▸ WHAT TO DO: Using the records below, quote only the span that opens with the line containing "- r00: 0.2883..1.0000" and closes with the line containing "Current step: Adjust", exactly and inclusively.

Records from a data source
────────
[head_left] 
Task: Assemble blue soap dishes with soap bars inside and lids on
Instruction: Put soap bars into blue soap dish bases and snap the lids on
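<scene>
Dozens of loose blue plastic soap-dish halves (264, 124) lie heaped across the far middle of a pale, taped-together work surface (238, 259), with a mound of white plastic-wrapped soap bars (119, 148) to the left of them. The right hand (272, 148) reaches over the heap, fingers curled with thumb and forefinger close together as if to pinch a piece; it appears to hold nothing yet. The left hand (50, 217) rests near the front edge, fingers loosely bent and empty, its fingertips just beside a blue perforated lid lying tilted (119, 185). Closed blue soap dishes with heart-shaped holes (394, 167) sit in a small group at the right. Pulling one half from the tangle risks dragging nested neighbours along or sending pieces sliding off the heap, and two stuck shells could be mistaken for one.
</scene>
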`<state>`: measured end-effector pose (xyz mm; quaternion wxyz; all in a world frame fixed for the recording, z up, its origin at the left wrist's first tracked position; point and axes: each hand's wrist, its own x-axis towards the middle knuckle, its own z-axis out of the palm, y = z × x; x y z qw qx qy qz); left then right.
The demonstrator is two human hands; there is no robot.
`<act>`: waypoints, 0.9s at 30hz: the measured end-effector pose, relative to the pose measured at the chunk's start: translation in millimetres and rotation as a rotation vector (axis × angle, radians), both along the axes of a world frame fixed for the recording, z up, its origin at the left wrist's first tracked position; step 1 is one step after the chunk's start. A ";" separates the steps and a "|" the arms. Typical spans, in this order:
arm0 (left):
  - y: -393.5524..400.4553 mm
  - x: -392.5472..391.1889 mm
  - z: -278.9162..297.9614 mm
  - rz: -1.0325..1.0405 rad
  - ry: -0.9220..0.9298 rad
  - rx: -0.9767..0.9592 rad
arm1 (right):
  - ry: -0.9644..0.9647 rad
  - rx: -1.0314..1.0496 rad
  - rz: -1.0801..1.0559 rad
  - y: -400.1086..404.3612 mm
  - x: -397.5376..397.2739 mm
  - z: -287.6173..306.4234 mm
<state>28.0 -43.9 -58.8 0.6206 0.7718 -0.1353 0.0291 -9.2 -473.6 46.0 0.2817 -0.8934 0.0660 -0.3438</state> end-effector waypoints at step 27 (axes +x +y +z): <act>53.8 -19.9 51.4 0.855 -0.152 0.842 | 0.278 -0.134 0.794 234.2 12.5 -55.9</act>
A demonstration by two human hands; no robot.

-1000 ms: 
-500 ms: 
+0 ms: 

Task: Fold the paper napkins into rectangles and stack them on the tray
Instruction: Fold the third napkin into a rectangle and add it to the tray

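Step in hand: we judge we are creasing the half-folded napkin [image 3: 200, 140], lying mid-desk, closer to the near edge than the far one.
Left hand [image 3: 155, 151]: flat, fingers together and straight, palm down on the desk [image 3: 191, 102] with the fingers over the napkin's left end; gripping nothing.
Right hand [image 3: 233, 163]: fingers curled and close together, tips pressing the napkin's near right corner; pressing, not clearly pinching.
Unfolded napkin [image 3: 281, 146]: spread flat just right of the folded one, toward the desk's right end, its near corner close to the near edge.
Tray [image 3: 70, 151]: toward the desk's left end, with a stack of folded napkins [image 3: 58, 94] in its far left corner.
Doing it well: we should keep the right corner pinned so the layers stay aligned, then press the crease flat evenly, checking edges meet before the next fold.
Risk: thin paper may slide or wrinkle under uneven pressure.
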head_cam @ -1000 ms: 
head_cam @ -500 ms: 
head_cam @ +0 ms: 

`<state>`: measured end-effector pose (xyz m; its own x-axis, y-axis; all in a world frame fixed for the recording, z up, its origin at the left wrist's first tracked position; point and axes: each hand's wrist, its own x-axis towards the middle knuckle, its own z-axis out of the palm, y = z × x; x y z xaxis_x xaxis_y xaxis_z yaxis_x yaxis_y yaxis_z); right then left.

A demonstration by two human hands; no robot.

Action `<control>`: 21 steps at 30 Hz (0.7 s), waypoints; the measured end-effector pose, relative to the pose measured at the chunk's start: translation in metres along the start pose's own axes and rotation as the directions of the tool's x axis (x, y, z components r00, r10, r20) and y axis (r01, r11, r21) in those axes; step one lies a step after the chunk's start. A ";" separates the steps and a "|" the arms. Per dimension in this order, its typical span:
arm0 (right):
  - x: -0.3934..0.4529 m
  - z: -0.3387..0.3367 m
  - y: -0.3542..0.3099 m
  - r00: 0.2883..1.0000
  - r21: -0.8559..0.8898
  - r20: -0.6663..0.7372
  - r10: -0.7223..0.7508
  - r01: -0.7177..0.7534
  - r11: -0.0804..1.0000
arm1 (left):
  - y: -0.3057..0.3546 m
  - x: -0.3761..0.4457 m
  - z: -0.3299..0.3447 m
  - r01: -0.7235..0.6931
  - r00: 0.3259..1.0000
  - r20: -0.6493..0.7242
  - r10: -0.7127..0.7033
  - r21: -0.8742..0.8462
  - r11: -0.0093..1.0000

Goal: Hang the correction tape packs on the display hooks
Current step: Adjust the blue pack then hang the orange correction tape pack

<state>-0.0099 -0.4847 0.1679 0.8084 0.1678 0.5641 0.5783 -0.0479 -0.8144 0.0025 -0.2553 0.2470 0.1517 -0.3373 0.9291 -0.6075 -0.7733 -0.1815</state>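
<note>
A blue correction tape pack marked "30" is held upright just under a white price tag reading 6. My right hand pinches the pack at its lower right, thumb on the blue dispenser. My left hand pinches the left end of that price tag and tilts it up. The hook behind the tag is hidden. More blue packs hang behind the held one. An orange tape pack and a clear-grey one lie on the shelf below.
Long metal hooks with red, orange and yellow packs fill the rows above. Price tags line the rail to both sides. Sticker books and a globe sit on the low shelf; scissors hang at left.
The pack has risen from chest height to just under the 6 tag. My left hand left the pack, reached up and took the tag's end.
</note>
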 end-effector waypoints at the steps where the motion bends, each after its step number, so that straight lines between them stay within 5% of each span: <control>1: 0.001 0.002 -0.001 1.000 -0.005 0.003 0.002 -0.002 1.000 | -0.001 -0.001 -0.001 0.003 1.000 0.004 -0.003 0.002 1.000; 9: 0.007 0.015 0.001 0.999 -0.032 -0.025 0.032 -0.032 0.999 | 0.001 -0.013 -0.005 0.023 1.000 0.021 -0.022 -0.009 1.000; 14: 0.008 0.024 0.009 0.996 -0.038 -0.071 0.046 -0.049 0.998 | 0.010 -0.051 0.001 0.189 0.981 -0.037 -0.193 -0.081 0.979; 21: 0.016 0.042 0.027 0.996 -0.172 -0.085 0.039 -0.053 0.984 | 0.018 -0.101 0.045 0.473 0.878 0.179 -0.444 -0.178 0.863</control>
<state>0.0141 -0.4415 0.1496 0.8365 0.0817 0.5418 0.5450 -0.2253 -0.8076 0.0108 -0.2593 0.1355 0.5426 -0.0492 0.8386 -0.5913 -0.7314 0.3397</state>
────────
▸ OUTPUT:
  - r00: 0.2883..1.0000
  - r21: -0.8559..0.8898
  - r20: -0.6663..0.7372
  - r10: -0.7223..0.7508
  - r01: -0.7177..0.7534
  - r11: -0.0804..1.0000
arm1 (left):
  - y: -0.3057..0.3546 m
  - x: -0.3761..0.4457 m
  - z: -0.3299..0.3447 m
  - r01: -0.7235..0.6931
  - r00: 0.3259..1.0000
  - r20: -0.6493..0.7242
  - r10: -0.7127..0.7033
  - r21: -0.8742..0.8462
  - r11: -0.0093..1.0000

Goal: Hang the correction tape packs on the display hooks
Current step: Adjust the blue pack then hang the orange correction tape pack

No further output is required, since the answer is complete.